(Records from a collection)

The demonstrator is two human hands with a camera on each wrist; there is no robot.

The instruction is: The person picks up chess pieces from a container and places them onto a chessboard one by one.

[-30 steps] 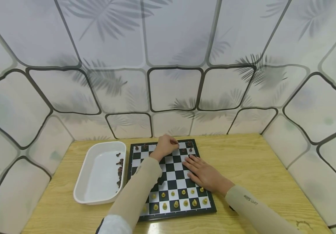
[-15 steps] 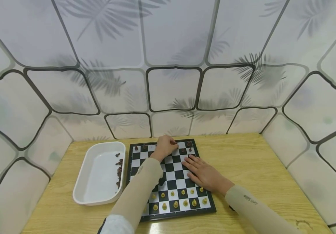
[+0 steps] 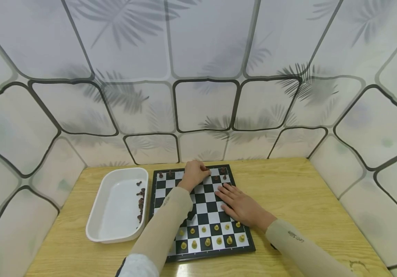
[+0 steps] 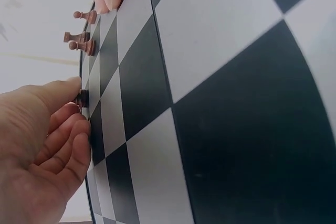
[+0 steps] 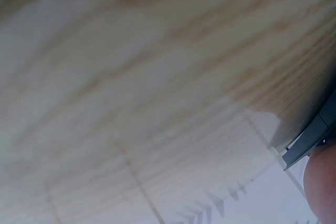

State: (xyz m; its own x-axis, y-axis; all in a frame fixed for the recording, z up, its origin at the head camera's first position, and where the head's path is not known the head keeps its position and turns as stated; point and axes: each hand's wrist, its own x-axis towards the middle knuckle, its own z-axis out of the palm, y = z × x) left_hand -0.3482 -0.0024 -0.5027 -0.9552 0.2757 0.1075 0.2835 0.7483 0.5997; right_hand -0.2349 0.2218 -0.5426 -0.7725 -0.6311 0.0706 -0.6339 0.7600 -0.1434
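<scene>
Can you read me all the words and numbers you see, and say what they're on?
None can be read for sure.
Right sleeve: dark writing, too small and blurred.
Left sleeve: a dark mark like writing, too blurred.
Chessboard: tiny marks along its border, too small.

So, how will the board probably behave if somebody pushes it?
The board looks stiff: it lies flat, with straight edges. It may slide, since the table looks smooth and shiny. The yellow pieces stand narrow and upright, so a sudden push might tip some.
</scene>
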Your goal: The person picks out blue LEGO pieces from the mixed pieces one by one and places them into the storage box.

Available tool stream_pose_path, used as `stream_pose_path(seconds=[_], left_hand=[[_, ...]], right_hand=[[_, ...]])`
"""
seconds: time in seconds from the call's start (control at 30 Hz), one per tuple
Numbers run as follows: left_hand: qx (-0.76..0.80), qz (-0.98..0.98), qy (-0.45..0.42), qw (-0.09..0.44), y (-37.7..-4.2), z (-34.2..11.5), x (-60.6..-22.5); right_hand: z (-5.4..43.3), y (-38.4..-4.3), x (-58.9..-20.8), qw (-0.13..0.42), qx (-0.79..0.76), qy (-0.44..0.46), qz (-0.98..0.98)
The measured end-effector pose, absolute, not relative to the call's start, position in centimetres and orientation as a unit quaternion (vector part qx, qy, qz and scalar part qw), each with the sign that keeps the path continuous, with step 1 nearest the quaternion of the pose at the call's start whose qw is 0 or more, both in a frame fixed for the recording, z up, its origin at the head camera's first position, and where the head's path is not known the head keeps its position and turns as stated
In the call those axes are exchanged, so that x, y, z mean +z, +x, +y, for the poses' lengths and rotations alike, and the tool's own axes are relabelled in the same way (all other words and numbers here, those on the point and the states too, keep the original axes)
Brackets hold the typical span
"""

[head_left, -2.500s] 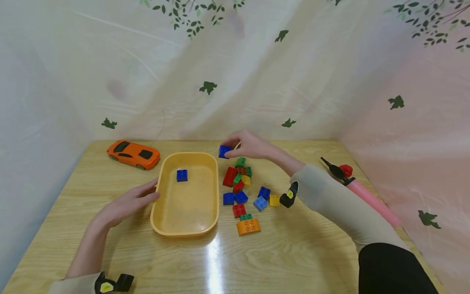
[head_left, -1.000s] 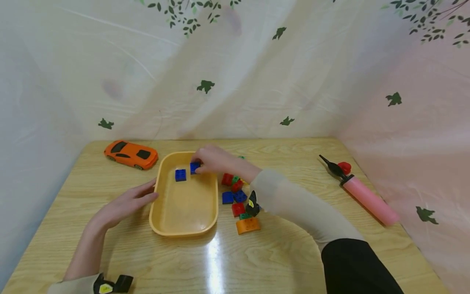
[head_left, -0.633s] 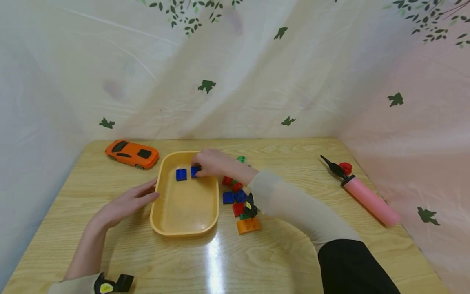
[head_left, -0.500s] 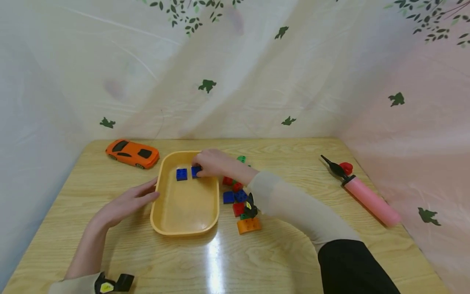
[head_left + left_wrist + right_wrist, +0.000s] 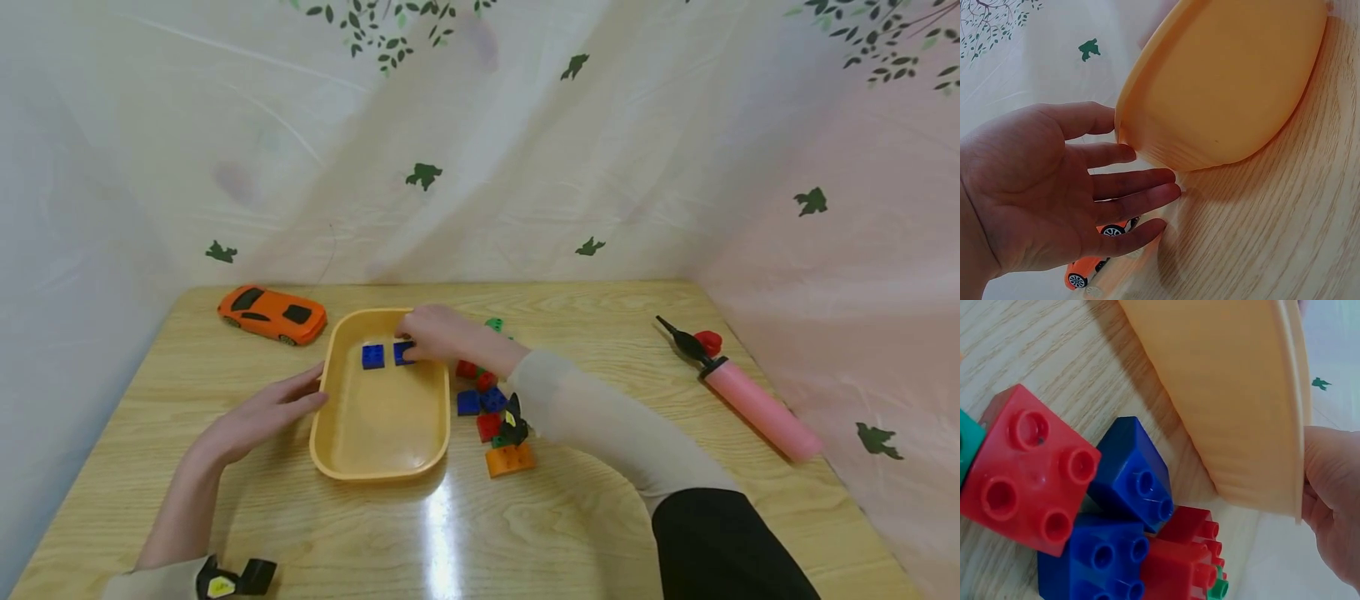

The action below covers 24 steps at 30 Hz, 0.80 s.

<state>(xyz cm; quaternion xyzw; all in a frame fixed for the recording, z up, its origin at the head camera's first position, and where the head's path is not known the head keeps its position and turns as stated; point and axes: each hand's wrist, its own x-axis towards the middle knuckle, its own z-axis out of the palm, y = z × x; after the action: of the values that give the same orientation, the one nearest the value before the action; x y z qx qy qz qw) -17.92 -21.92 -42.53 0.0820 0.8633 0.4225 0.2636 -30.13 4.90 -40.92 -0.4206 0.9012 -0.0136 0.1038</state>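
Observation:
A yellow plastic tray stands on the wooden table. Inside it, near the far end, lies a blue toy brick. Just to the right of that brick, my right hand reaches over the rim and pinches a second blue toy brick, partly covered by the fingers. In the right wrist view the tray wall hides the fingertips of the right hand. My left hand touches the tray's left side with extended fingers; the left wrist view has the spread left hand with fingertips at the tray's outer wall.
Loose toy bricks lie right of the tray, among them a red brick, a blue brick and an orange brick. My right forearm covers part of this pile. An orange toy car sits back left, a pink hand pump far right.
My right hand has carried a blue brick from behind the pile leftward into the tray, beside the first one. It has stayed there over the last half second. The left hand keeps its place.

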Motion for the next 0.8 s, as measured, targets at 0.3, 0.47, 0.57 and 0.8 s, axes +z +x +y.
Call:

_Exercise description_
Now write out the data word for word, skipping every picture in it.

_Task solution_
The demonstrator is two human hands with a camera on each wrist; there is no robot.

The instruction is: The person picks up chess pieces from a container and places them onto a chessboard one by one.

[-30 steps] 
[-15 steps] 
[+0 steps] 
[+0 steps] 
[+0 steps] 

State: (xyz m; its own x-axis, y-axis; all in a frame fixed for the recording, z up, its origin at the head camera's first position, and where the head's path is not known the head keeps its position and turns as stated; point and axes: each hand's wrist, its own x-axis towards the middle knuckle, its own z-axis out of the palm, y = z × x) left_hand -0.3482 -0.0024 -0.5027 -0.9552 0.2757 0.1075 0.2835 0.7483 0.5997; right_hand -0.2349 0.2218 -0.5426 -0.7725 -0.6311 0.0706 -0.6339 0.7600 -0.1434
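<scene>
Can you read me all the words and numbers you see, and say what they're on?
None can be read for sure.
Right sleeve: dark writing, too small and blurred.
Left sleeve: a dark mark like writing, too blurred.
Chessboard: tiny marks along its border, too small.

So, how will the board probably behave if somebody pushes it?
The board looks stiff: it lies flat, with straight edges. It may slide, since the table looks smooth and shiny. The yellow pieces stand narrow and upright, so a sudden push might tip some.
</scene>
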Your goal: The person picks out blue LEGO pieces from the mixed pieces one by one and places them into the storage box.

Available tool stream_pose_path, used as `stream_pose_path(seconds=[_], left_hand=[[_, ...]], right_hand=[[_, ...]])`
"""
seconds: time in seconds from the call's start (control at 30 Hz), one per tuple
Numbers run as follows: left_hand: qx (-0.76..0.80), qz (-0.98..0.98), qy (-0.45..0.42), qw (-0.09..0.44), y (-37.7..-4.2), z (-34.2..11.5), x (-60.6..-22.5); right_hand: z (-5.4..43.3), y (-38.4..-4.3), x (-58.9..-20.8), qw (-0.13..0.42), qx (-0.79..0.76), qy (-0.44..0.46), qz (-0.98..0.98)
The measured end-effector pose, absolute, not relative to the call's start, position in centimetres and orientation as a unit quaternion (vector part qx, qy, qz and scalar part qw), each with the sign that keeps the path continuous, with step 1 nearest the quaternion of the pose at the call's start whose qw is 0 or more, both in a frame fixed for the recording, z up, its origin at the head camera's first position, and where the head's path is not known the head keeps its position and turns as stated
In the call those axes are exchanged, so that x, y, z mean +z, +x, +y, for the poses' lengths and rotations alike, and the tool's own axes are relabelled in the same way (all other words and numbers here, those on the point and the states too, keep the original axes)
Brackets hold the typical span
"""

[head_left, -2.500s] 
[head_left, -1.000s] 
[head_left, -0.633s] 
[head_left, -0.500s] 
[head_left + left_wrist + right_wrist, +0.000s] 

The action below covers 24 steps at 30 Hz, 0.80 s.

<state>(xyz cm; quaternion xyzw; all in a frame fixed for the recording, z up, its origin at the head camera's first position, and where the head's path is not known the head keeps its position and turns as stated; point and axes: each hand's wrist, its own x-axis towards the middle knuckle, its own z-axis out of the palm, y = z × x; after the action: of the values that give the same orientation, the one nearest the value before the action; x y z qx qy qz qw) -17.92 -21.92 -42.53 0.0820 0.8633 0.4225 0.2636 -30.13 4.90 -40.92 -0.4206 0.9012 -0.0136 0.1038</state>
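Observation:
A yellow plastic tray stands on the wooden table. Inside it, near the far end, lies a blue toy brick. Just to the right of that brick, my right hand reaches over the rim and pinches a second blue toy brick, partly covered by the fingers. In the right wrist view the tray wall hides the fingertips of the right hand. My left hand touches the tray's left side with extended fingers; the left wrist view has the spread left hand with fingertips at the tray's outer wall.
Loose toy bricks lie right of the tray, among them a red brick, a blue brick and an orange brick. My right forearm covers part of this pile. An orange toy car sits back left, a pink hand pump far right.
My right hand has carried a blue brick from behind the pile leftward into the tray, beside the first one. It has stayed there over the last half second. The left hand keeps its place.
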
Motion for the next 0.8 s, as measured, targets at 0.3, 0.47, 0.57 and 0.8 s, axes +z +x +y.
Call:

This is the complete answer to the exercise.